■ **What needs to be done**
Return exactly the lines below, starting with the one that has "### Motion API" and going on through the one that has "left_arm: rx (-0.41".

■ **Data provided**
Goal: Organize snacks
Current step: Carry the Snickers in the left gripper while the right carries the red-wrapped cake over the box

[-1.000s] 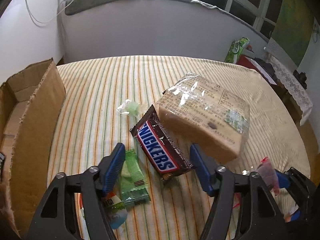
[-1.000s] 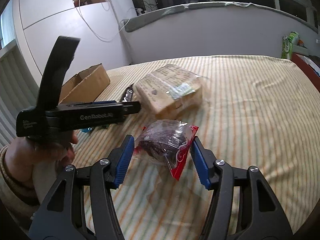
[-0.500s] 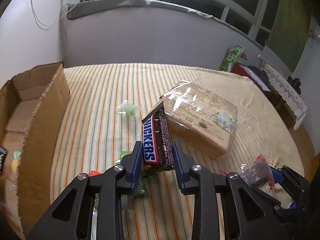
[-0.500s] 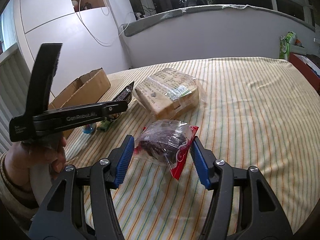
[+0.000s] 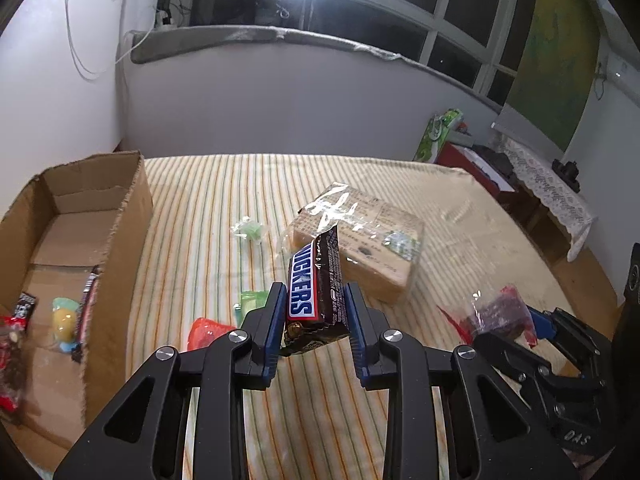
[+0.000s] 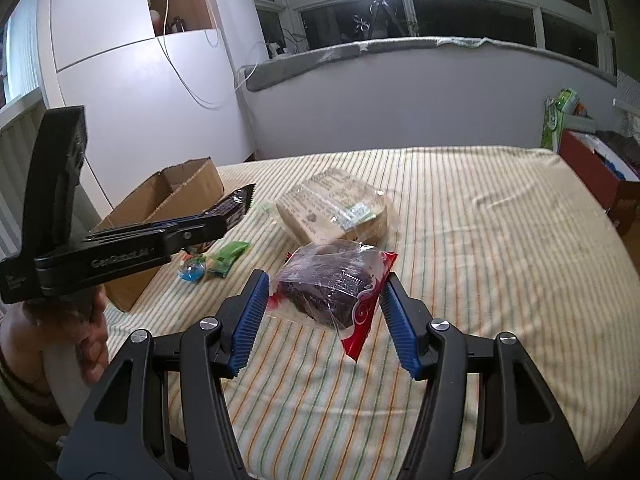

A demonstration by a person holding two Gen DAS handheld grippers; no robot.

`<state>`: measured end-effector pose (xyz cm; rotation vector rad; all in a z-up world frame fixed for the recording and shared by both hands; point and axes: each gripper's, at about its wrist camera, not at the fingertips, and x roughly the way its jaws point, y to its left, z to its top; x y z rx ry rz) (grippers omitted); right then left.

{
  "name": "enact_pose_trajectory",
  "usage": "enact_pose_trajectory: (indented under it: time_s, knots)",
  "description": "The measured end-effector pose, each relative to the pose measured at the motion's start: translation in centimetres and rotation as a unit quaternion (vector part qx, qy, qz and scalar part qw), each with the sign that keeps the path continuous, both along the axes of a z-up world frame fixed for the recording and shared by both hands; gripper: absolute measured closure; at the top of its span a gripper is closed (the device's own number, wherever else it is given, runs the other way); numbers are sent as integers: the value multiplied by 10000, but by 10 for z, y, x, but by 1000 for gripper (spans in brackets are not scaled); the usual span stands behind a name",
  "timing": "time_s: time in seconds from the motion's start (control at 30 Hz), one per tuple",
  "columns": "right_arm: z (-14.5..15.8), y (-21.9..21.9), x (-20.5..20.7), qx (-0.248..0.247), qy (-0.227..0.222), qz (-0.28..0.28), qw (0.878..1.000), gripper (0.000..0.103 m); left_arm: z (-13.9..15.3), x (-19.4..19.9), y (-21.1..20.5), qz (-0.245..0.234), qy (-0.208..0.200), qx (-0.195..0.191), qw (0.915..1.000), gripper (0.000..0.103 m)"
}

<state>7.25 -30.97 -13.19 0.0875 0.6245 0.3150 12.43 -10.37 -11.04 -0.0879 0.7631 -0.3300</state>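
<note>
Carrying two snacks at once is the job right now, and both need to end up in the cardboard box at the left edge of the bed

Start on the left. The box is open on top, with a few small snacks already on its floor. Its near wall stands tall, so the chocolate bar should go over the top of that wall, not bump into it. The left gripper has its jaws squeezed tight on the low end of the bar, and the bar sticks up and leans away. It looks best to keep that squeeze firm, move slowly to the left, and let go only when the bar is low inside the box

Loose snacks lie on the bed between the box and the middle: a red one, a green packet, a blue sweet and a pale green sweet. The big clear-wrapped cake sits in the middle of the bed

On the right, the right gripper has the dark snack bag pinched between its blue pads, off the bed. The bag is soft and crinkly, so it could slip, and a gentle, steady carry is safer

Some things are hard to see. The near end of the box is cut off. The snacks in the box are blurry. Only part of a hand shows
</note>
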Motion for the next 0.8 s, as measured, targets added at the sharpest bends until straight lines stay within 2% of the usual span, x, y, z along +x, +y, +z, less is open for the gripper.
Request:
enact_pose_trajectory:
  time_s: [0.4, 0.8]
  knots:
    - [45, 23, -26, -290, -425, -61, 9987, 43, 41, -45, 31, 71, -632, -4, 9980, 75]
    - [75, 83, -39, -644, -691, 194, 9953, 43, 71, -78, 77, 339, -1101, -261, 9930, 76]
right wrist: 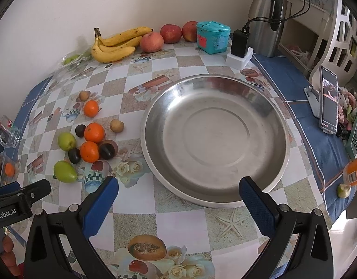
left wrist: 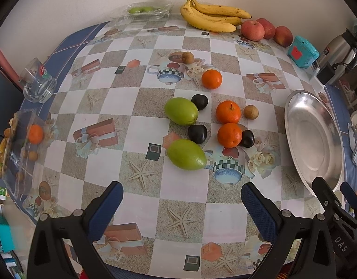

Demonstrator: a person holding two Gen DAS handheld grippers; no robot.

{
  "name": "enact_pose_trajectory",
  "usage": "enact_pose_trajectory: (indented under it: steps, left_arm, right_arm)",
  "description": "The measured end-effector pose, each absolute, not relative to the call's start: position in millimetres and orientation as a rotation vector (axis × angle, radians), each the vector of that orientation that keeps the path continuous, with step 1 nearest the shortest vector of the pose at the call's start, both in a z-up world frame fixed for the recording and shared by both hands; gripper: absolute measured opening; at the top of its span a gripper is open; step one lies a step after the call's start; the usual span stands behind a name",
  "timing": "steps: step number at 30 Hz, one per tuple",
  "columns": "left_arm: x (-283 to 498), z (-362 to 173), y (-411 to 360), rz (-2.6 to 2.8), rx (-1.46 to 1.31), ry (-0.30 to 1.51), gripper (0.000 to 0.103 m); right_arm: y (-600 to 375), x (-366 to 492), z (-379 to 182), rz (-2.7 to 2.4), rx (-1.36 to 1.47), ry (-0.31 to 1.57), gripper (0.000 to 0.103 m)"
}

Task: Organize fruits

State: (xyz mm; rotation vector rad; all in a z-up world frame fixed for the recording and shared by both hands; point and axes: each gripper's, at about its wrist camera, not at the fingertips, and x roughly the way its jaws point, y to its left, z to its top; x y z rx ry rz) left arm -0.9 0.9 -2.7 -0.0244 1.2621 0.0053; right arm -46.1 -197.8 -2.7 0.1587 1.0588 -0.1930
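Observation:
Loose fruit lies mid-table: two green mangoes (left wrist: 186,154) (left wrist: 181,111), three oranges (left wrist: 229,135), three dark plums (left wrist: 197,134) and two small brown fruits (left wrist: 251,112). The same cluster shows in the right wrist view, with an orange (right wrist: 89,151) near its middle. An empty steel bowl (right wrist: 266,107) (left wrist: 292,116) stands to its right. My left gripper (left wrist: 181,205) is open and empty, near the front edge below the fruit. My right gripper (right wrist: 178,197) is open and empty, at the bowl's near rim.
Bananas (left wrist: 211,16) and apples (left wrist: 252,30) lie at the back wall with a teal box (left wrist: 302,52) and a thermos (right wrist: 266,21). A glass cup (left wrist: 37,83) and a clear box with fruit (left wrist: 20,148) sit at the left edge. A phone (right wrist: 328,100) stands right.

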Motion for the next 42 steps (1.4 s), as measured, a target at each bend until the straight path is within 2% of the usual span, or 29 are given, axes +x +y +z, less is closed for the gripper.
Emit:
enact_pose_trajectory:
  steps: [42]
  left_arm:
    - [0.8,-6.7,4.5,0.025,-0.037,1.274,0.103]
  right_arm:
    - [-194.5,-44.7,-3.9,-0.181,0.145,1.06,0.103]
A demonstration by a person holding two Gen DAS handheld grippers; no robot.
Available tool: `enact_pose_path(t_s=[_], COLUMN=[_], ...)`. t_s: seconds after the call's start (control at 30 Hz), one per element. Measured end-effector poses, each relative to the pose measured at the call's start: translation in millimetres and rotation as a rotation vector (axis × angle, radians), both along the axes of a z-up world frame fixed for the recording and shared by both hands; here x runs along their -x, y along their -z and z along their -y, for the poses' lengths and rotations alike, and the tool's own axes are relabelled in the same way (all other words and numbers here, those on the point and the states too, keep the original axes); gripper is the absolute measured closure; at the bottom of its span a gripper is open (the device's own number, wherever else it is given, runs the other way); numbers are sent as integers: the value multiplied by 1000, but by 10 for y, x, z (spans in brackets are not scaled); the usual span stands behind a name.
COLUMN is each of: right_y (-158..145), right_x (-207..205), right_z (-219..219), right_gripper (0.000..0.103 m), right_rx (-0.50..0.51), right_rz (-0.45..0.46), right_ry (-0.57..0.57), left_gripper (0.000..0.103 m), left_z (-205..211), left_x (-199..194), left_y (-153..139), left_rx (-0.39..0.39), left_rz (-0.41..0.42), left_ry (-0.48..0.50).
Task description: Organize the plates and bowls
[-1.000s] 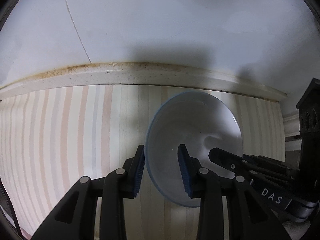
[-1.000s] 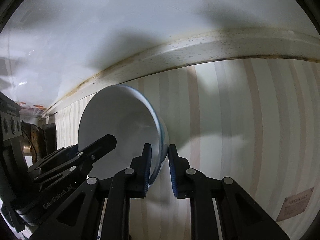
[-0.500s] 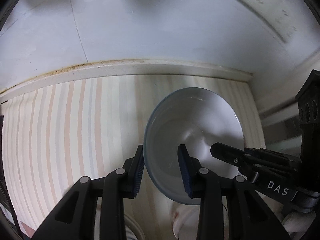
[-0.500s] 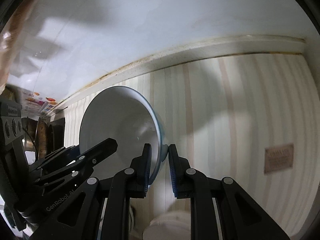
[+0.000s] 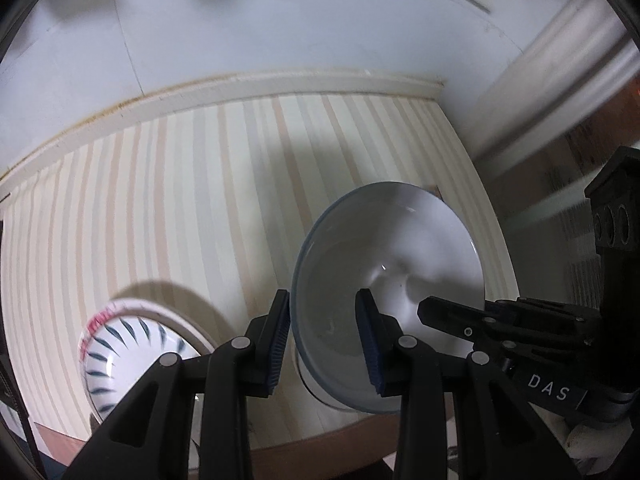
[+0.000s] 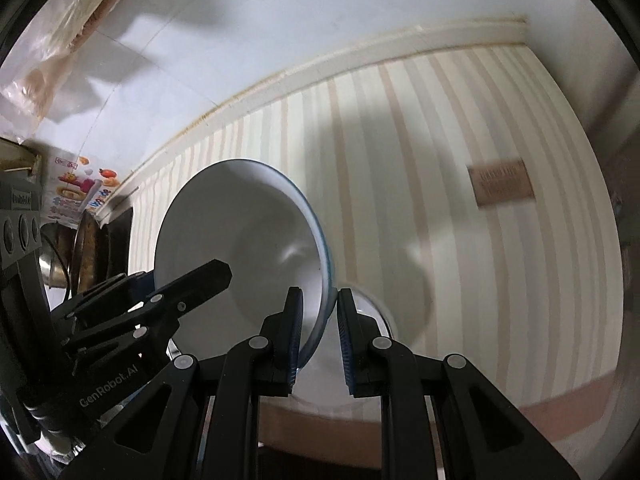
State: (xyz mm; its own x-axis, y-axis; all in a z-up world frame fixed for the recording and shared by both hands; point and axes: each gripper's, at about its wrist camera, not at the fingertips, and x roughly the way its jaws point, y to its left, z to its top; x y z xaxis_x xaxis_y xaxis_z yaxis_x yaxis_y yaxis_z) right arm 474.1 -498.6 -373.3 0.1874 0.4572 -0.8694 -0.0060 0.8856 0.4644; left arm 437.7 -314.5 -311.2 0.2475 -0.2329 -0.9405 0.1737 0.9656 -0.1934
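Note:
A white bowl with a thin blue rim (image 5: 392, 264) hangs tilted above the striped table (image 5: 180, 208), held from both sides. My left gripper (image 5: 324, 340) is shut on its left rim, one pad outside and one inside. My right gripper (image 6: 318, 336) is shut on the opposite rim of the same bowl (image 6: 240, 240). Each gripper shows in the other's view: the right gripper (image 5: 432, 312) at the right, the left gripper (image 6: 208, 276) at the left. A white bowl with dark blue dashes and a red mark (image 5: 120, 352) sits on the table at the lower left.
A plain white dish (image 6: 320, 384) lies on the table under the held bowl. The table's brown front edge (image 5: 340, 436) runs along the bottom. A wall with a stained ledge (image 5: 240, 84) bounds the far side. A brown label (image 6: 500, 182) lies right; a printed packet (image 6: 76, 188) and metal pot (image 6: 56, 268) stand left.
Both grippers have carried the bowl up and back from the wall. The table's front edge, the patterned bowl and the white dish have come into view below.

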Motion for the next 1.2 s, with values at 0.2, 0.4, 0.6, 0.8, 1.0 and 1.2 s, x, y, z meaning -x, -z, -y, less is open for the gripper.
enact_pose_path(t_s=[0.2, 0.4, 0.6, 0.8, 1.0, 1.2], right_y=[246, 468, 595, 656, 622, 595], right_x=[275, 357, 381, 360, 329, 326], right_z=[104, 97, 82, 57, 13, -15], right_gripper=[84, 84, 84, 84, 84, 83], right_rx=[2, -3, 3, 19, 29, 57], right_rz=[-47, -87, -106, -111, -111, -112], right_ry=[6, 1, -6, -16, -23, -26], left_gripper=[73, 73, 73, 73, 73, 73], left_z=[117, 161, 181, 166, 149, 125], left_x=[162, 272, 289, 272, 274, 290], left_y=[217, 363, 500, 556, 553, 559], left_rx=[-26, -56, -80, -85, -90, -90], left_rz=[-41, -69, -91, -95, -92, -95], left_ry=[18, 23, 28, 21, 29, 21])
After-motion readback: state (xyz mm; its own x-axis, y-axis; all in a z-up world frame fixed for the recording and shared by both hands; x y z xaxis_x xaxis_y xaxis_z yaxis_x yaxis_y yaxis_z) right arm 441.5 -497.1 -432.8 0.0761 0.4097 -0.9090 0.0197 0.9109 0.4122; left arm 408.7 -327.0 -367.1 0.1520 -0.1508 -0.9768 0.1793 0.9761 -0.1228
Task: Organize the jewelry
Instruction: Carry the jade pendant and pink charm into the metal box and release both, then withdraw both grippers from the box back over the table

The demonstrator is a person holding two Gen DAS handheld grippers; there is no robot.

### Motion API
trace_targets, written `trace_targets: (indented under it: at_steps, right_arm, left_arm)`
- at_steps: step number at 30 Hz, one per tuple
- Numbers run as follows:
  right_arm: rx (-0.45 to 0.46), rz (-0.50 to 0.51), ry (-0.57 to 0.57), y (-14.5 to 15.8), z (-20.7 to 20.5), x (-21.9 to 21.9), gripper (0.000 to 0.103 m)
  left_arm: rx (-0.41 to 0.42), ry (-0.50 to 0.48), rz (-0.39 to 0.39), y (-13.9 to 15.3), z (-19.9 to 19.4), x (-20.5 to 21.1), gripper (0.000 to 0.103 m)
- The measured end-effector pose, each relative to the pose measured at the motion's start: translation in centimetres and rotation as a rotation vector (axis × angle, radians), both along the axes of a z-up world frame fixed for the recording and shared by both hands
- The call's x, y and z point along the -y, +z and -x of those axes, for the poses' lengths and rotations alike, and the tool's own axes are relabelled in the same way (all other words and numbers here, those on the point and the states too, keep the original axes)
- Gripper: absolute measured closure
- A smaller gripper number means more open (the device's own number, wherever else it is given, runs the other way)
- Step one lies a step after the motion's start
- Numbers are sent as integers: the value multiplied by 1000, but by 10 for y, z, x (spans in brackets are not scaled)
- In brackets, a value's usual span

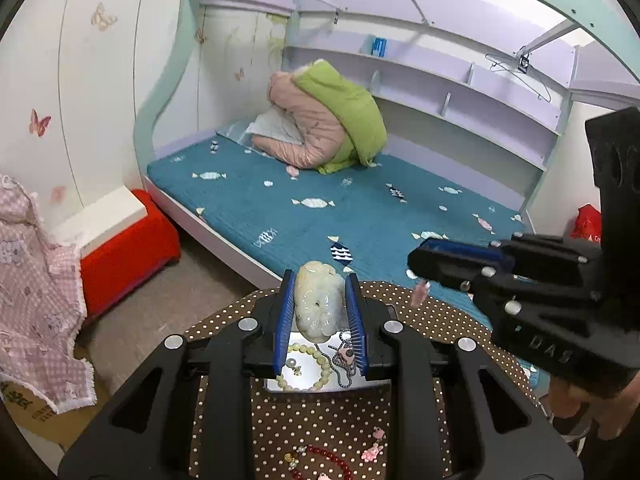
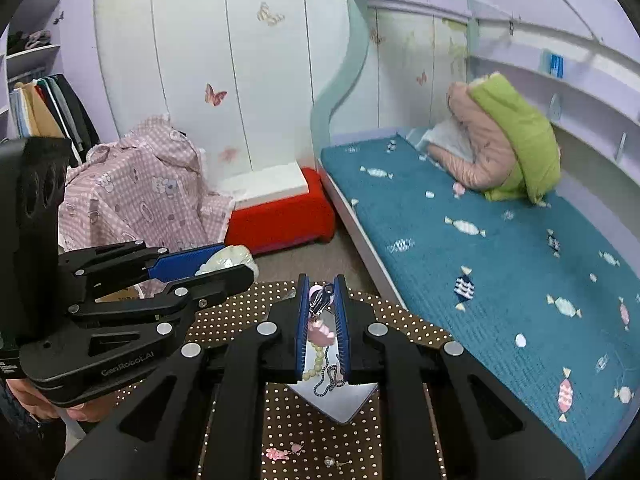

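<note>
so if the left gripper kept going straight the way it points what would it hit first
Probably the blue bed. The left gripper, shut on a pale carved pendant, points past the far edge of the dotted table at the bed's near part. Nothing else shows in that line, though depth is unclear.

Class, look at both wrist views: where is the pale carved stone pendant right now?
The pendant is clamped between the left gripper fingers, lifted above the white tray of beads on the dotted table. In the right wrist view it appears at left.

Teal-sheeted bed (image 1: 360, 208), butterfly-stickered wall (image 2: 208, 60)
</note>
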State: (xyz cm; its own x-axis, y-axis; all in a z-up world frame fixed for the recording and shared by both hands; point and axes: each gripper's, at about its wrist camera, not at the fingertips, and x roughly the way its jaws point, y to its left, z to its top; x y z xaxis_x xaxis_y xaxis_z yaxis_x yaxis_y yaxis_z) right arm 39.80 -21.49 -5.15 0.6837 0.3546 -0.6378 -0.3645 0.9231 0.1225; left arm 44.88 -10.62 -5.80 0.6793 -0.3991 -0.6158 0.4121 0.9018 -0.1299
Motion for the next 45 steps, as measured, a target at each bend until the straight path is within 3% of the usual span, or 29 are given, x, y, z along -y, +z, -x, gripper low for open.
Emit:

■ **Exercise response**
### Motion API
trace_targets, written `trace_targets: (indented under it: at_steps, right_arm, left_arm)`
- at_steps: step number at 30 Hz, one per tuple
- Numbers run as follows:
  right_arm: rx (-0.45 to 0.46), rz (-0.50 to 0.51), ry (-0.57 to 0.57), y (-14.5 to 15.8), z (-20.7 to 20.5), x (-21.9 to 21.9), gripper (0.000 to 0.103 m)
  left_arm: rx (-0.41 to 0.42), ry (-0.50 to 0.48), rz (-0.39 to 0.39), y (-13.9 to 15.3), z (-19.9 to 19.4), x (-20.5 to 21.1), gripper (0.000 to 0.103 m)

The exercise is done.